§ The task
Exactly as they appear below, repeat the lines from the one with "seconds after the" through the one with "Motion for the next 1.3", and no others.

§ Stored records
◆ ◆ ◆

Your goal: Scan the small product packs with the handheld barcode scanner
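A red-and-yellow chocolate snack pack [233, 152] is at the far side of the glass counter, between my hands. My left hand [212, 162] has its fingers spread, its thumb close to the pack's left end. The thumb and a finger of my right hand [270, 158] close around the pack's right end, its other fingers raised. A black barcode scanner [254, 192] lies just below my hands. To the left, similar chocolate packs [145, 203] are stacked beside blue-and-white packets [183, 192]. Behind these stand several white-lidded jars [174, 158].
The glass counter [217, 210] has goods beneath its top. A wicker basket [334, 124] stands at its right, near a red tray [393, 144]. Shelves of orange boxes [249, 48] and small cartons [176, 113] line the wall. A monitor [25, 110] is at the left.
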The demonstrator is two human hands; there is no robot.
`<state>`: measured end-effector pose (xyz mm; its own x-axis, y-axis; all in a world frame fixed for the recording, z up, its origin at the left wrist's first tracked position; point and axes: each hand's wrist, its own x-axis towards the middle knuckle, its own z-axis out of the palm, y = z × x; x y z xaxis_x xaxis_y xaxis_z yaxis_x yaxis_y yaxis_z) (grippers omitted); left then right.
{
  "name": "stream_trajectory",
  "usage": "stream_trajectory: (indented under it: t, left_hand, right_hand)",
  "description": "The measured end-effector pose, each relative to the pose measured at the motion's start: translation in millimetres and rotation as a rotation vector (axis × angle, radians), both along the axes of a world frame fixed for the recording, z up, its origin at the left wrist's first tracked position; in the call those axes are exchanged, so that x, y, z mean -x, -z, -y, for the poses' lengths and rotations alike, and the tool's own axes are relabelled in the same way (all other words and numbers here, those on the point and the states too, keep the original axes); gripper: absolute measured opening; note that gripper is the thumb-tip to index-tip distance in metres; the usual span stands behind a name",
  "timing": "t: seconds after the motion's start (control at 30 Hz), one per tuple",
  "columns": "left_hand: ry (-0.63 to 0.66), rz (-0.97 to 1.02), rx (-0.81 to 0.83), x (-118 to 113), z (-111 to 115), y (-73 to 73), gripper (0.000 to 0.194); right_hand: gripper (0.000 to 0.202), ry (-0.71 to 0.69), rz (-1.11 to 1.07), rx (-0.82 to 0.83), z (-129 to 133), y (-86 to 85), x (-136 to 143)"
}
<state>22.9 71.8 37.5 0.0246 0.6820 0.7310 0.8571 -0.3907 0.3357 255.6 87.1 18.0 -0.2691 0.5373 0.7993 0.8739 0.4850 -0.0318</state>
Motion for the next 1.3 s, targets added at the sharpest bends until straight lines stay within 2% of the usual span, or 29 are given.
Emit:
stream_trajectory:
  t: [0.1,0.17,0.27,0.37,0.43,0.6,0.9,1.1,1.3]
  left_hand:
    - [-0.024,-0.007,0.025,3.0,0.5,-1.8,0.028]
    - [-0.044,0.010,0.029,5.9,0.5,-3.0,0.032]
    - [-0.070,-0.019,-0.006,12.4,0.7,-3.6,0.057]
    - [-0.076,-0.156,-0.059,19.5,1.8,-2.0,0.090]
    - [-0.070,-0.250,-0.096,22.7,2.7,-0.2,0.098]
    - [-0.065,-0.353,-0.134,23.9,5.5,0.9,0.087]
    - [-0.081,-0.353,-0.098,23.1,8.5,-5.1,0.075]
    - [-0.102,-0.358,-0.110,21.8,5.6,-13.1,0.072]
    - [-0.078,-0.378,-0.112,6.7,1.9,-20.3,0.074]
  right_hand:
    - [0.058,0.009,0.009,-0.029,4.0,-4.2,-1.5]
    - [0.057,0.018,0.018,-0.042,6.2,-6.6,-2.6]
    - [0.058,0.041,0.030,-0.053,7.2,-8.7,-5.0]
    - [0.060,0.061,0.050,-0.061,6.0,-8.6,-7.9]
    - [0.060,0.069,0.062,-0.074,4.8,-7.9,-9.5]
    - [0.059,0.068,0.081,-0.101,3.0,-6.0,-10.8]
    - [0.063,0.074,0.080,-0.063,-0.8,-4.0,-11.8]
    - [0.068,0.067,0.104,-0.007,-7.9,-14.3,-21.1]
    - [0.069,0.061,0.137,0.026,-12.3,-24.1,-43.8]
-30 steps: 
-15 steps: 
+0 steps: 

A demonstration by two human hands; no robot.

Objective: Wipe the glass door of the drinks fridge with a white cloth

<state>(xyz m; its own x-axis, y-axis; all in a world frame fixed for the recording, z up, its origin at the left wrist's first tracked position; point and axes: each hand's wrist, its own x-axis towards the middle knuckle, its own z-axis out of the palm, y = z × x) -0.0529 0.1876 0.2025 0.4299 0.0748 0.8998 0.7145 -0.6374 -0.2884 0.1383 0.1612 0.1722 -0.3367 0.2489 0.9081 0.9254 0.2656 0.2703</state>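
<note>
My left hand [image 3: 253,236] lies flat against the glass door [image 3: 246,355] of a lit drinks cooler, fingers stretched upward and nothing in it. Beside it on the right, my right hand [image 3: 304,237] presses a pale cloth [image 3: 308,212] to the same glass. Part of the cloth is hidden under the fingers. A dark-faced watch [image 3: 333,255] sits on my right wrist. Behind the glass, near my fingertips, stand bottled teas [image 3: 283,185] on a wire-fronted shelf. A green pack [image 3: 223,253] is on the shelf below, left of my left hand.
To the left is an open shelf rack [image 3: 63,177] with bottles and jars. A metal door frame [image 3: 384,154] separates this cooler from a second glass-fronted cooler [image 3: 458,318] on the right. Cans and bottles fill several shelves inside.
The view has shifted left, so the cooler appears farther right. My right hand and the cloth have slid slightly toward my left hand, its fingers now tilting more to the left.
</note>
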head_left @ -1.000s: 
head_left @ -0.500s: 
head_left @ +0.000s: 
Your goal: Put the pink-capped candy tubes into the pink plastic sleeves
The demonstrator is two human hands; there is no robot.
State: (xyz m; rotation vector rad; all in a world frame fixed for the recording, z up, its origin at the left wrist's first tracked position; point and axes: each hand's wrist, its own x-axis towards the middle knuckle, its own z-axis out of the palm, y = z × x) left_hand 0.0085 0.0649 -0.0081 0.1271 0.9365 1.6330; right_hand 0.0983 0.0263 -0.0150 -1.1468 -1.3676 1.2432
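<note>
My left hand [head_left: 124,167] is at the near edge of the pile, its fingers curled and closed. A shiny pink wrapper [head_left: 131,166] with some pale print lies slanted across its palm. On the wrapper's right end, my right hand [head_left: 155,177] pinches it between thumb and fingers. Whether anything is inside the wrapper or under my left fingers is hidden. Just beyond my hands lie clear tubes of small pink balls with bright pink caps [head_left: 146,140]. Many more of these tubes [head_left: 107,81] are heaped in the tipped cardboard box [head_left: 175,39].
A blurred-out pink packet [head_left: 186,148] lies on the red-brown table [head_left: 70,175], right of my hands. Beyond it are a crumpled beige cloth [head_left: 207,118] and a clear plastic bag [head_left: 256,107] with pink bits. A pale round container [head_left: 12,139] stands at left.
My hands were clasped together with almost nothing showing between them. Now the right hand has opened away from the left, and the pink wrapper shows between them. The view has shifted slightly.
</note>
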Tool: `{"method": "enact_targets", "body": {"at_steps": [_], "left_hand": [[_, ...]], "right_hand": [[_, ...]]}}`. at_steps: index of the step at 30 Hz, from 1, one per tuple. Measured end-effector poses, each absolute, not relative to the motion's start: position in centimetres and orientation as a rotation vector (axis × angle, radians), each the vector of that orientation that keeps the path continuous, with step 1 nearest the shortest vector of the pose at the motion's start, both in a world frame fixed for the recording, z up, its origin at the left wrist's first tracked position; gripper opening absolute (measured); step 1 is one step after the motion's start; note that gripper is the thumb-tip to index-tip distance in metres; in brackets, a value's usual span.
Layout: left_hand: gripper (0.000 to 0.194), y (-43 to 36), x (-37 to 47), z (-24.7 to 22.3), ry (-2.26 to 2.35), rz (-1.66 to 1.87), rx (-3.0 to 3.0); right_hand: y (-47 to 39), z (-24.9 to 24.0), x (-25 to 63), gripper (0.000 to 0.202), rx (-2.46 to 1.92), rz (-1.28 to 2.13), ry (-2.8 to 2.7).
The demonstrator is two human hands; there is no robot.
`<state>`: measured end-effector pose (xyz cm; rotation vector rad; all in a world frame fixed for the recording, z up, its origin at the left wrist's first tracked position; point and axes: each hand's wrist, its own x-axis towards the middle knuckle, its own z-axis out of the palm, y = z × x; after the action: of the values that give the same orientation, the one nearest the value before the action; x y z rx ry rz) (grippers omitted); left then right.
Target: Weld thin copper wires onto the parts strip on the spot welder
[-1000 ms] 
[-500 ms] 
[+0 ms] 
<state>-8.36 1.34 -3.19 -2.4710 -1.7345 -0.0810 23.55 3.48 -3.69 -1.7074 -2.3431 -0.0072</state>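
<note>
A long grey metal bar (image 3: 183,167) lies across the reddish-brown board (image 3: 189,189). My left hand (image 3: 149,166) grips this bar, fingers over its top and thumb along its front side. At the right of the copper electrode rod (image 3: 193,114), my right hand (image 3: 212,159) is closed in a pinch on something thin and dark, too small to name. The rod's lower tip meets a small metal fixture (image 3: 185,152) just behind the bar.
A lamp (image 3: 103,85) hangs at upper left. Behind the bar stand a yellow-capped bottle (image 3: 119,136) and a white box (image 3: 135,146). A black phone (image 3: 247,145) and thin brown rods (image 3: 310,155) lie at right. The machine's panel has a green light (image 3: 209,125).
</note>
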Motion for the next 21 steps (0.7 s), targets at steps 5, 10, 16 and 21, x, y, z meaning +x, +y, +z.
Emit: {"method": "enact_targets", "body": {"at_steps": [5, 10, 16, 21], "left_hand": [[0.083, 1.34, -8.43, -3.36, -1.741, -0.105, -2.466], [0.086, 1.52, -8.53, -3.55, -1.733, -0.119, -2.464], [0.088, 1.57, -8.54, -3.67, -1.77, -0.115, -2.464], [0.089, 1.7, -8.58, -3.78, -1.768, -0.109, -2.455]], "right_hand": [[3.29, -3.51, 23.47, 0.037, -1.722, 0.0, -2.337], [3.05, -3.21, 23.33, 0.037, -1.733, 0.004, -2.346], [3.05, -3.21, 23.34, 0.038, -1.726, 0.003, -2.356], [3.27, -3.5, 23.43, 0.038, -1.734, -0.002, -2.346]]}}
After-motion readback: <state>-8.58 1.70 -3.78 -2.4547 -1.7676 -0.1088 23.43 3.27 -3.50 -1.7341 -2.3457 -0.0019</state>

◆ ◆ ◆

§ Solution to the problem
  "timing": "t: seconds after the motion's start (control at 30 Hz), one per tuple",
  "columns": "left_hand: ry (-0.63 to 0.66), rz (-0.97 to 1.02), rx (-0.81 to 0.83), x (-118 to 113), z (-111 to 115), y (-73 to 73), gripper (0.000 to 0.194); right_hand: gripper (0.000 to 0.202), ry (-0.71 to 0.69), rz (-1.11 to 1.07), rx (-0.82 to 0.83), z (-129 to 133), y (-86 to 85), x (-136 to 143)"
}
<state>22.9 71.8 37.5 0.0246 0.6820 0.7310 0.8571 -0.3907 0.3357 255.6 87.1 18.0 -0.2691 0.5373 0.7993 0.8739 0.4850 -0.0318</state>
Motion for the next 1.3 s, targets added at the sharpest bends until straight lines stay within 2% of the usual span, or 29 are given.

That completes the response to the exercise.